● Data shown:
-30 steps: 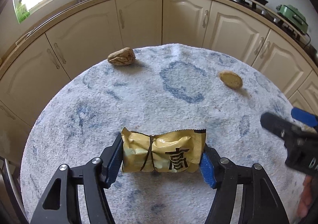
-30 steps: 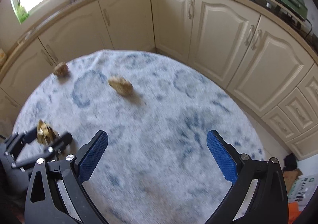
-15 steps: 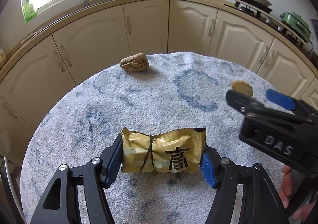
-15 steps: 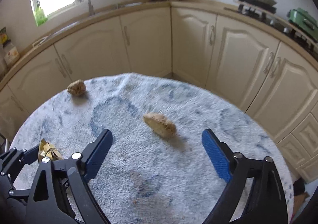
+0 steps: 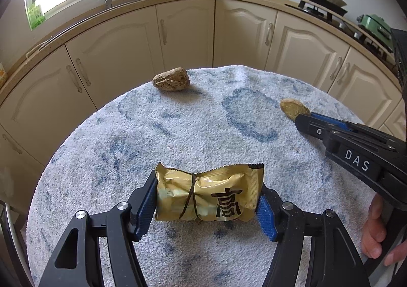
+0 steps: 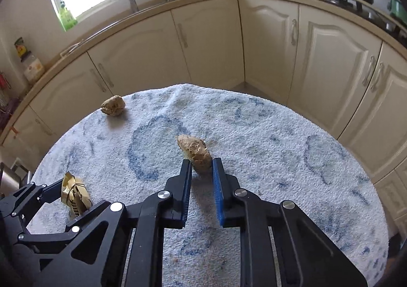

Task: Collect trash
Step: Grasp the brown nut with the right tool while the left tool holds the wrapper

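Observation:
A gold snack wrapper [image 5: 208, 195] with a band round it lies on the towel-covered round table [image 5: 178, 134]. My left gripper [image 5: 207, 185] is shut on it, one blue pad against each end. In the right wrist view the same wrapper [image 6: 75, 192] shows at the lower left in the left gripper [image 6: 51, 192]. A brown crumpled lump [image 6: 194, 149] sits mid-table. My right gripper [image 6: 202, 164] is closing on its near end, and both pads touch it. The left wrist view shows this lump [image 5: 292, 107] just beyond the right gripper [image 5: 305, 117].
A second brown lump [image 5: 171, 79] rests near the table's far left edge [image 6: 113, 105]. Cream kitchen cabinets [image 5: 183, 40] curve behind the table, with a sink tap and a window above. A hand [image 5: 376, 241] holds the right gripper's handle at the right.
My right gripper came in towards the middle brown lump and its jaws went from wide apart to narrow around the lump's near end. The left gripper kept still on the wrapper.

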Action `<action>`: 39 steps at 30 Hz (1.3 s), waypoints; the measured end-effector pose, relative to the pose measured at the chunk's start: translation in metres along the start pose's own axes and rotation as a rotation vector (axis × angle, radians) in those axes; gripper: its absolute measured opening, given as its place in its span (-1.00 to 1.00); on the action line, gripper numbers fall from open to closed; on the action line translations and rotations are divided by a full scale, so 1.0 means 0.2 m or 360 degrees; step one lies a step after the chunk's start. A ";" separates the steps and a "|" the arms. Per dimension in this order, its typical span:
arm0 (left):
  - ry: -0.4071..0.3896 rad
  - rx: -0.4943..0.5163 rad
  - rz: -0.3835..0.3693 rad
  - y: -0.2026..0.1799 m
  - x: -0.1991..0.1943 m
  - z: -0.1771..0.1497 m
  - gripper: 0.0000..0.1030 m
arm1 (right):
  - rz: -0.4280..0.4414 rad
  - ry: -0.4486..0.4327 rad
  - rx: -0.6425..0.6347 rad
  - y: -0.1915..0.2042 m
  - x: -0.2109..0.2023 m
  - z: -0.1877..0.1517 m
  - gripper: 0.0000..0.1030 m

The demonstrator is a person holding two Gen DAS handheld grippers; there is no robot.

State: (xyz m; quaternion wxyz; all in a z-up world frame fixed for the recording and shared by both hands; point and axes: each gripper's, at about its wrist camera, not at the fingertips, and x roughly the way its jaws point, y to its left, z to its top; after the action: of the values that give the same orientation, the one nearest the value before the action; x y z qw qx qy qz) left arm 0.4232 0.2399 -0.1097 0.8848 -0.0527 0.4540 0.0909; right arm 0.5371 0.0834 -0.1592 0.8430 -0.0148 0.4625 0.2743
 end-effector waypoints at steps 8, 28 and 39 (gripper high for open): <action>0.0002 -0.0008 0.0000 0.00 0.00 0.00 0.23 | -0.0164 -0.0033 -0.0254 0.16 -0.01 -0.01 -0.61; -0.0004 0.0000 -0.0002 0.00 0.00 0.00 0.22 | -0.0018 0.0028 -0.0189 0.10 0.00 -0.02 -0.64; 0.0030 0.0005 -0.0014 -0.03 -0.03 -0.02 0.19 | -0.0039 -0.0008 -0.0079 0.04 -0.19 -0.18 -0.64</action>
State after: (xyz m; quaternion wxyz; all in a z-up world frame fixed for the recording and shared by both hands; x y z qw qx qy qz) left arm 0.4178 0.2329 -0.1063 0.8810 -0.0540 0.4622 0.0856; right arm 0.4902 0.0640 -0.1482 0.8469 -0.0406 0.4531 0.2754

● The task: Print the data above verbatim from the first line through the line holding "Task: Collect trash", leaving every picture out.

● Output for this task:
-30 steps: 
-30 steps: 
-15 steps: 
-15 steps: 
+0 steps: 
+0 steps: 

Task: Collect trash

The response above is complete.